Exercise instructions >>
Every line of the listing below from the one with "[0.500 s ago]" up to and including the one with "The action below" should be retyped exactly, and nothing else; pictures are not part of the copy.

Available data >>

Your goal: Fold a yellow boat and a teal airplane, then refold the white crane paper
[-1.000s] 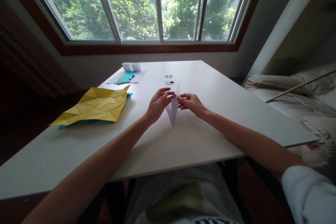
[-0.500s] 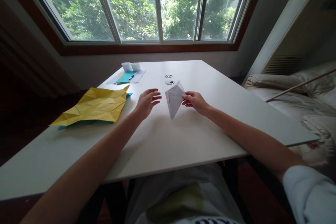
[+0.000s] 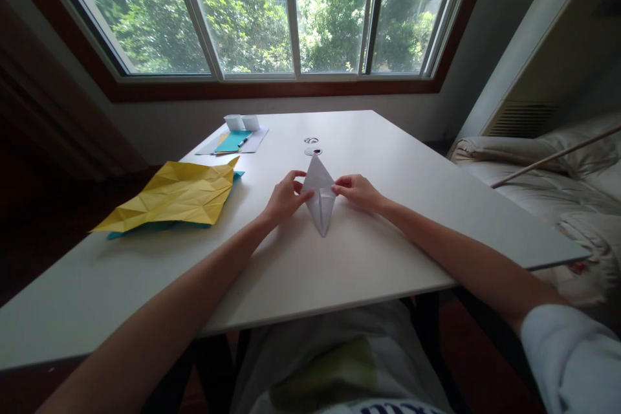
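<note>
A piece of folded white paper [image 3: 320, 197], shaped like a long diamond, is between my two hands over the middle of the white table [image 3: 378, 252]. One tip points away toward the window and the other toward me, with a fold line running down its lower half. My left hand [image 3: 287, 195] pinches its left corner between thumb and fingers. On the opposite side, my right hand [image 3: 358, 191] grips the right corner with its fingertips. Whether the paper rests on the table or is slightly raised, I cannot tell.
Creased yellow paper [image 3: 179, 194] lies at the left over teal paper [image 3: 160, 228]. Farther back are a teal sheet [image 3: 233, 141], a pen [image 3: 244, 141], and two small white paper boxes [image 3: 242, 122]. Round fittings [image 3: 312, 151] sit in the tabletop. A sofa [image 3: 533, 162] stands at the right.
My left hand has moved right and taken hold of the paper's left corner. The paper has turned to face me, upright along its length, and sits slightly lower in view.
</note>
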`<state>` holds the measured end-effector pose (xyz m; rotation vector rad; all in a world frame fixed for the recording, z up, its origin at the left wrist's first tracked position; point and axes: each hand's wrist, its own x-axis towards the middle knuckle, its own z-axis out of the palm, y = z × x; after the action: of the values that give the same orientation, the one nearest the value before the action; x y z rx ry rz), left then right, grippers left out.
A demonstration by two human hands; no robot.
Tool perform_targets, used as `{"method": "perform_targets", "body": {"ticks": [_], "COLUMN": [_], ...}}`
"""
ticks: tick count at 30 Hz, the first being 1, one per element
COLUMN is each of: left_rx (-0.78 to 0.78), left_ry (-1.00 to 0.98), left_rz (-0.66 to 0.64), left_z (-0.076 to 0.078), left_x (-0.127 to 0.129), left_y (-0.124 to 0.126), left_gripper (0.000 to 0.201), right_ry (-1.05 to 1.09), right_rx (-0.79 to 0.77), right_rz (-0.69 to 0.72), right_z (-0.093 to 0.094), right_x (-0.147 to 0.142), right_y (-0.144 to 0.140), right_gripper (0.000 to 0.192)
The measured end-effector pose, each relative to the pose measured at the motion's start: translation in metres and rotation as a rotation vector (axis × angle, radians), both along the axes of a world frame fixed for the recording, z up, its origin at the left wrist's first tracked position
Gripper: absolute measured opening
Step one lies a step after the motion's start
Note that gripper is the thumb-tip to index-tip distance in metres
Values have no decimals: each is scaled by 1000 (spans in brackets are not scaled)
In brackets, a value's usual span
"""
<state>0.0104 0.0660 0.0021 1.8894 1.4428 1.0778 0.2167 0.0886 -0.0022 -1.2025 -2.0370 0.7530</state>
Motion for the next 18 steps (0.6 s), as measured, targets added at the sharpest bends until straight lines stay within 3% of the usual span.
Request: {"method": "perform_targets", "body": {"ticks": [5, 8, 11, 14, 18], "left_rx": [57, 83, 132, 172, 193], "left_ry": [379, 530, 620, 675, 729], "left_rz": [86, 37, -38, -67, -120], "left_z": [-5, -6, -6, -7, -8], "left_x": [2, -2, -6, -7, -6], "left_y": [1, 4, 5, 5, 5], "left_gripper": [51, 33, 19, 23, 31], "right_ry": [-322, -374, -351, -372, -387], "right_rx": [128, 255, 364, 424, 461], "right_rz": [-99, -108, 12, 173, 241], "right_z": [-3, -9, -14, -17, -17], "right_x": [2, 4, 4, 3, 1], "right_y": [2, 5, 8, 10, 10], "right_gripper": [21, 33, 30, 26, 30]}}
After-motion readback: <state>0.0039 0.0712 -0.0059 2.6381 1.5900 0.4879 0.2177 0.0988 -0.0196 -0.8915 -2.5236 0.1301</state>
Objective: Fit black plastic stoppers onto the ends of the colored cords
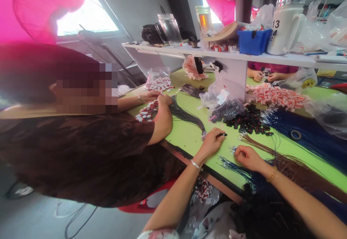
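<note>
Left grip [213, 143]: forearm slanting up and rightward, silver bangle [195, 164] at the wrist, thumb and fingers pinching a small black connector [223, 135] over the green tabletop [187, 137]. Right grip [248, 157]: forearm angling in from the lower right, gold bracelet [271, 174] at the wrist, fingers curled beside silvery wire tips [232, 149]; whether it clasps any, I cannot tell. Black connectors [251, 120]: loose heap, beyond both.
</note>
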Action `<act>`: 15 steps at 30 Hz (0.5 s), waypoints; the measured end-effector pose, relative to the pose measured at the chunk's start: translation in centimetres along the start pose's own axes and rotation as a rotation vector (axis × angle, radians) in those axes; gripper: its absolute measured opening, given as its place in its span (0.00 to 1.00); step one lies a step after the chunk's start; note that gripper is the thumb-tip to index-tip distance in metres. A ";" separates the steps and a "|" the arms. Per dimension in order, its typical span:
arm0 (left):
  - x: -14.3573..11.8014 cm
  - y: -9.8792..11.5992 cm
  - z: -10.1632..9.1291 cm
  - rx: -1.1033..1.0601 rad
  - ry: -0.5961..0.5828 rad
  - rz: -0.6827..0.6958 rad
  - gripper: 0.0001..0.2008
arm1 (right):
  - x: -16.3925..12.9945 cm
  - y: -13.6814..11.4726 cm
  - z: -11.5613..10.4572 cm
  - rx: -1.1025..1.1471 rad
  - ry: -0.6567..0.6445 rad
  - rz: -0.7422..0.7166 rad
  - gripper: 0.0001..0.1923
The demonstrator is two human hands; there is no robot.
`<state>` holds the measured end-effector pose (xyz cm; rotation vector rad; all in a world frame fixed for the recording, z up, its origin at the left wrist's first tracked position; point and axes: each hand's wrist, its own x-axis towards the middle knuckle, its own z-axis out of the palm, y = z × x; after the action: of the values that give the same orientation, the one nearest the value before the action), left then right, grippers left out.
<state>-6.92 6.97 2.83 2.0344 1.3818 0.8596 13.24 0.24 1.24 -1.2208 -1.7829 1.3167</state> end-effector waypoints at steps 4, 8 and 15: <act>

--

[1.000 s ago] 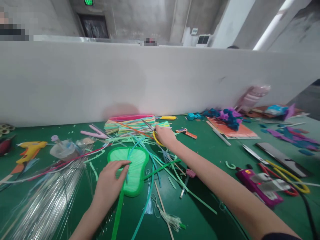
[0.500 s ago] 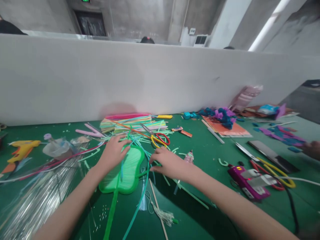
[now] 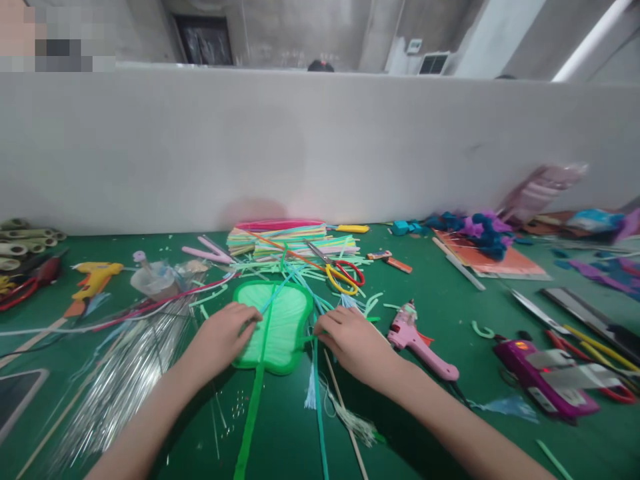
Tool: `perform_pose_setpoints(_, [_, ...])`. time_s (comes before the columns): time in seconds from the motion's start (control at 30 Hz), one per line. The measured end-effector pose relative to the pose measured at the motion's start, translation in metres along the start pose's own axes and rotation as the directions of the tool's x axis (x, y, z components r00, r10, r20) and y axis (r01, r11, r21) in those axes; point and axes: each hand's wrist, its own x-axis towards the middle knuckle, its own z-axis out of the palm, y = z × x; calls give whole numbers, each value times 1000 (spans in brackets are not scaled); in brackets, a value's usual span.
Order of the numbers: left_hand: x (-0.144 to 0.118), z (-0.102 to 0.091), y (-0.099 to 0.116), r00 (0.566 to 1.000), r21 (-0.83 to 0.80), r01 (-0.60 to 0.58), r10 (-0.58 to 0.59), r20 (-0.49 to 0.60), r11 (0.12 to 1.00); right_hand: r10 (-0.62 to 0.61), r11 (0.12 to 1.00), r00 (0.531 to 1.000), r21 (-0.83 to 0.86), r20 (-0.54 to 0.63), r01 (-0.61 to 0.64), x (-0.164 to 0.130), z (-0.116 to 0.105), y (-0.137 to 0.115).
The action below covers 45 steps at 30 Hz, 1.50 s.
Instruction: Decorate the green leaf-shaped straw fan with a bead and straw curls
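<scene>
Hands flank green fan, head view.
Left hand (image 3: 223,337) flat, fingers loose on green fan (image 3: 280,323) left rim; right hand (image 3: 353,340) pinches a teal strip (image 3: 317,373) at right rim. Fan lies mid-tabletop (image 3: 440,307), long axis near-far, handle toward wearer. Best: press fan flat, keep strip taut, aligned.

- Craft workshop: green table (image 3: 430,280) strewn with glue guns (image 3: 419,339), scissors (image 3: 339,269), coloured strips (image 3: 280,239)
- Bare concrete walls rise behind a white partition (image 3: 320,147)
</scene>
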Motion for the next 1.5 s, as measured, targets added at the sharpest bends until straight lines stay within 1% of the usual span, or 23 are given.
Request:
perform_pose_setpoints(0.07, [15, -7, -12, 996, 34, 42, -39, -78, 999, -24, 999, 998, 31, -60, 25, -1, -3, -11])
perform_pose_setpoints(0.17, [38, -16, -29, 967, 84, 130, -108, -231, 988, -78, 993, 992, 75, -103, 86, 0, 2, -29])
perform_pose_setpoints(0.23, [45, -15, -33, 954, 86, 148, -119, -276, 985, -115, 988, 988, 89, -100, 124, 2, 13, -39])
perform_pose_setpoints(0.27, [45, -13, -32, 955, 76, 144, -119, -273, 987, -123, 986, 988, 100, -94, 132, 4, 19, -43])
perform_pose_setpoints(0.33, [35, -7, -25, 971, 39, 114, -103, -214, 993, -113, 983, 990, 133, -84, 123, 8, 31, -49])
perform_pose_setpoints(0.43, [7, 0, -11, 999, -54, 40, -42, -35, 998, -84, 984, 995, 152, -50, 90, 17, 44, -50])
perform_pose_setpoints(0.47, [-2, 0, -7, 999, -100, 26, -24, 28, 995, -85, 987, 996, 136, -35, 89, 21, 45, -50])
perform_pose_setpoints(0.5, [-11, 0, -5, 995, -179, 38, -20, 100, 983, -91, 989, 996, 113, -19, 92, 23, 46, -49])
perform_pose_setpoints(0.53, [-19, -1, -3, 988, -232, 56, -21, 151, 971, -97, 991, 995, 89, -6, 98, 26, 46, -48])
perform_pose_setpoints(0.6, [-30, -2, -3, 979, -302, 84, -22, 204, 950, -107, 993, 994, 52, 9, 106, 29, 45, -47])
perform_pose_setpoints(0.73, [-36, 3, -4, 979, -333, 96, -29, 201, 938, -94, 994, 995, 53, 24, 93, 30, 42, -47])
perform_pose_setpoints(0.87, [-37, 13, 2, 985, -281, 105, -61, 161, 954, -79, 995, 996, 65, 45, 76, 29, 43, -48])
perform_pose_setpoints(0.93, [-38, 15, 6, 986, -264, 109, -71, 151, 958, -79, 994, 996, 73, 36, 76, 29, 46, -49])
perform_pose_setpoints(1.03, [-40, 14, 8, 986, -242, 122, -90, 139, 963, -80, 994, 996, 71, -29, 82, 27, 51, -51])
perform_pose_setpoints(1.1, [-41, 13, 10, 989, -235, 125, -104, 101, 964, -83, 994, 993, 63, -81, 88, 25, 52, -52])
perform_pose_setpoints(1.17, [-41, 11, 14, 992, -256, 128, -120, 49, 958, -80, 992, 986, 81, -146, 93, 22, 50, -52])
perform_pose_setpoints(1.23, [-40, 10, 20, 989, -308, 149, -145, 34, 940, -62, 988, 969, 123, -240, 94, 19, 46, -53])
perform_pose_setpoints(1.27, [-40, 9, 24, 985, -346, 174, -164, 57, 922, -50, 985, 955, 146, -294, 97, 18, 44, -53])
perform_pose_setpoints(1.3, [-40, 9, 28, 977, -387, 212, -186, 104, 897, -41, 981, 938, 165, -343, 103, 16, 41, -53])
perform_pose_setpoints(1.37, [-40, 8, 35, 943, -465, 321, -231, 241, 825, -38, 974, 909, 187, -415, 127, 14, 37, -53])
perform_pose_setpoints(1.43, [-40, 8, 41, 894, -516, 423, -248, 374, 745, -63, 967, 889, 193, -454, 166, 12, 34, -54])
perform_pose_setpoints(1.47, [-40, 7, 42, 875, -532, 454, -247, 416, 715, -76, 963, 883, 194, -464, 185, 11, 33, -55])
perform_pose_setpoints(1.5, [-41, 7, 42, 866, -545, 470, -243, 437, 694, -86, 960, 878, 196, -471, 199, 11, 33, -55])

Reply >>
[0.500 s ago] 
[now] 
Tool: `perform_pose_setpoints(_, [_, ...])`. time_s (comes before the columns): time in seconds from the motion's start (control at 30 Hz), one per line. The measured end-effector pose relative to the pose measured at the motion's start, translation in metres along the start pose's own axes and rotation as the directions of the tool's x axis (x, y, z components r00, r10, r20) and y axis (r01, r11, r21) in those axes; point and axes: each hand's wrist, its own x-axis towards the middle knuckle, its own z-axis out of the palm, y = z × x; calls give whole numbers, each value times 1000 (spans in brackets are not scaled); in brackets, a value's usual span.
Order of the numbers: left_hand: x (-0.144 to 0.118), z (-0.102 to 0.091), y (-0.099 to 0.116), r00 (0.566 to 1.000), r21 (-0.83 to 0.80), r01 (-0.60 to 0.58), r10 (-0.58 to 0.59), r20 (-0.49 to 0.60), r11 (0.12 to 1.00); right_hand: r10 (-0.62 to 0.61), r11 (0.12 to 1.00), r00 (0.531 to 1.000), r21 (-0.83 to 0.86), r20 (-0.54 to 0.63), r01 (-0.61 to 0.64), x (-0.164 to 0.130), z (-0.116 to 0.105), y (-0.137 to 0.115).
The action below covers 45 steps at 30 Hz, 1.50 s.

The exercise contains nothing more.